▸ **What is being asked**: Could you set down every record below exactly as it appears?

(Beginning of Given entries)

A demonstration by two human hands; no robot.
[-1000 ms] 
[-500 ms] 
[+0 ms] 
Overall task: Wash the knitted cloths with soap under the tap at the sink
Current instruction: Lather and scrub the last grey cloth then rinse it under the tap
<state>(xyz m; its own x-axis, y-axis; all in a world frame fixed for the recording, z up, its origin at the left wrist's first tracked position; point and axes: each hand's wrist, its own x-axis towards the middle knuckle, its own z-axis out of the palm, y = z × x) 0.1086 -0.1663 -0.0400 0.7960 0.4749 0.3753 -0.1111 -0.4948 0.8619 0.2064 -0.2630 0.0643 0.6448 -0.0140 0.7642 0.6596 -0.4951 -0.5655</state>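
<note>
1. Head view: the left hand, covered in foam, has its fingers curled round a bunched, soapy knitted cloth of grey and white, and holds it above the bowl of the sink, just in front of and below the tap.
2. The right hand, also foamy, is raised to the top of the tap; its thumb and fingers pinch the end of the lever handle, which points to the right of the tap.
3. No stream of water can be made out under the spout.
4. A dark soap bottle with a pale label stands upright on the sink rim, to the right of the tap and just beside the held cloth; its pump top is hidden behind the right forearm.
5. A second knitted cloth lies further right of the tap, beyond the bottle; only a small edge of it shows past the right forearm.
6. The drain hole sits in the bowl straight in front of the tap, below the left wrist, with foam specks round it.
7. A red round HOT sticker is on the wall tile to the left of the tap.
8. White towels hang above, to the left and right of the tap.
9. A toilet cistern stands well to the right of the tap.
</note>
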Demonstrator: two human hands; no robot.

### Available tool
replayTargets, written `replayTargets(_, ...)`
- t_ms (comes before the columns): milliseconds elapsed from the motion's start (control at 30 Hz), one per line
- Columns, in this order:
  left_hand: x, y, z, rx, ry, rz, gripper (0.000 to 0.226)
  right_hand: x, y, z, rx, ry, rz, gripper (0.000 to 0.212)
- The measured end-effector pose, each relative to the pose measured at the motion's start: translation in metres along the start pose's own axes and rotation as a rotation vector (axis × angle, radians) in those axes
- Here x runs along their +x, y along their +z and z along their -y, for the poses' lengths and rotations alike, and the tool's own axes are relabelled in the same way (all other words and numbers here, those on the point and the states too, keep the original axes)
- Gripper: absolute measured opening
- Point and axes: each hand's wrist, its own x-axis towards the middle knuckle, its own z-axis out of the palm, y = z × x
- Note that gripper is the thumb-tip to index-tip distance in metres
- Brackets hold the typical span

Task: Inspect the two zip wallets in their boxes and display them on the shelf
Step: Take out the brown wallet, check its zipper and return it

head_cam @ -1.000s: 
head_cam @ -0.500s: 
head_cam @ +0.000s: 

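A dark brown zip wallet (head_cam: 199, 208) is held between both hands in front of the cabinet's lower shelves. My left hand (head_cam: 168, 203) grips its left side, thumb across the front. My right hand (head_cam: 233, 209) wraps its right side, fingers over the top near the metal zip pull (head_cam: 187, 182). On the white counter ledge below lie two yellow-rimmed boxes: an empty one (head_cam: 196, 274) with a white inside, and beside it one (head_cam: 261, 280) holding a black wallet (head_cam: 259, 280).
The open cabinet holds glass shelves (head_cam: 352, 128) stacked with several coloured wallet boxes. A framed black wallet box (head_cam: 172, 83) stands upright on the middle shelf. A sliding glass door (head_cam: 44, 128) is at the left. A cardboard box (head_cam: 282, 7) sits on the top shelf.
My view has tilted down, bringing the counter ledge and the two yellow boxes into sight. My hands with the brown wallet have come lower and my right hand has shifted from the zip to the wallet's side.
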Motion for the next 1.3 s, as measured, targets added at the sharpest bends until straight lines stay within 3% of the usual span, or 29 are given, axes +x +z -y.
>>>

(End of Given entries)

▸ **Answer section**:
A demonstration by two human hands; no robot.
[-1000 ms] 
[-500 ms] 
[+0 ms] 
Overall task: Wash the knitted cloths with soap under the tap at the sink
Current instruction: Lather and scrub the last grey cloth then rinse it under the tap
<state>(xyz m; its own x-axis, y-axis; all in a world frame fixed for the recording, z up, its origin at the left wrist's first tracked position; point and axes: each hand's wrist, its own x-axis towards the middle knuckle, its own z-axis out of the palm, y = z × x) 0.1086 -0.1663 -0.0400 0.7960 0.4749 0.3753 -0.1111 -0.4948 0.8619 0.2064 -0.2630 0.0643 0.6448 -0.0140 0.7642 0.6596 -0.4951 -0.5655</state>
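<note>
1. Head view: the left hand, covered in foam, has its fingers curled round a bunched, soapy knitted cloth of grey and white, and holds it above the bowl of the sink, just in front of and below the tap.
2. The right hand, also foamy, is raised to the top of the tap; its thumb and fingers pinch the end of the lever handle, which points to the right of the tap.
3. No stream of water can be made out under the spout.
4. A dark soap bottle with a pale label stands upright on the sink rim, to the right of the tap and just beside the held cloth; its pump top is hidden behind the right forearm.
5. A second knitted cloth lies further right of the tap, beyond the bottle; only a small edge of it shows past the right forearm.
6. The drain hole sits in the bowl straight in front of the tap, below the left wrist, with foam specks round it.
7. A red round HOT sticker is on the wall tile to the left of the tap.
8. White towels hang above, to the left and right of the tap.
9. A toilet cistern stands well to the right of the tap.
</note>
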Demonstrator: two human hands; no robot.

### Available tool
replayTargets, written `replayTargets(_, ...)`
- t_ms (comes before the columns): milliseconds elapsed from the motion's start (control at 30 Hz), one per line
- Columns, in this order:
  left_hand: x, y, z, rx, ry, rz, gripper (0.000 to 0.226)
  right_hand: x, y, z, rx, ry, rz, gripper (0.000 to 0.212)
- The measured end-effector pose, each relative to the pose measured at the motion's start: translation in metres along the start pose's own axes and rotation as a rotation vector (axis × angle, radians) in those axes
- Here x runs along their +x, y along their +z and z along their -y, for the poses' lengths and rotations alike, and the tool's own axes are relabelled in the same way (all other words and numbers here, those on the point and the states too, keep the original axes)
- Gripper: absolute measured opening
- Point and axes: each hand's wrist, its own x-axis towards the middle knuckle, its own z-axis out of the palm, y = z × x
- Note that gripper is the thumb-tip to index-tip distance in metres
- Brackets hold the typical span

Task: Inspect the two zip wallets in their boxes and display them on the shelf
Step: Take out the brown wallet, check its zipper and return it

head_cam @ -1.000s: 
head_cam @ -0.500s: 
head_cam @ +0.000s: 

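A dark brown zip wallet (head_cam: 199, 208) is held between both hands in front of the cabinet's lower shelves. My left hand (head_cam: 168, 203) grips its left side, thumb across the front. My right hand (head_cam: 233, 209) wraps its right side, fingers over the top near the metal zip pull (head_cam: 187, 182). On the white counter ledge below lie two yellow-rimmed boxes: an empty one (head_cam: 196, 274) with a white inside, and beside it one (head_cam: 261, 280) holding a black wallet (head_cam: 259, 280).
The open cabinet holds glass shelves (head_cam: 352, 128) stacked with several coloured wallet boxes. A framed black wallet box (head_cam: 172, 83) stands upright on the middle shelf. A sliding glass door (head_cam: 44, 128) is at the left. A cardboard box (head_cam: 282, 7) sits on the top shelf.
My view has tilted down, bringing the counter ledge and the two yellow boxes into sight. My hands with the brown wallet have come lower and my right hand has shifted from the zip to the wallet's side.
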Motion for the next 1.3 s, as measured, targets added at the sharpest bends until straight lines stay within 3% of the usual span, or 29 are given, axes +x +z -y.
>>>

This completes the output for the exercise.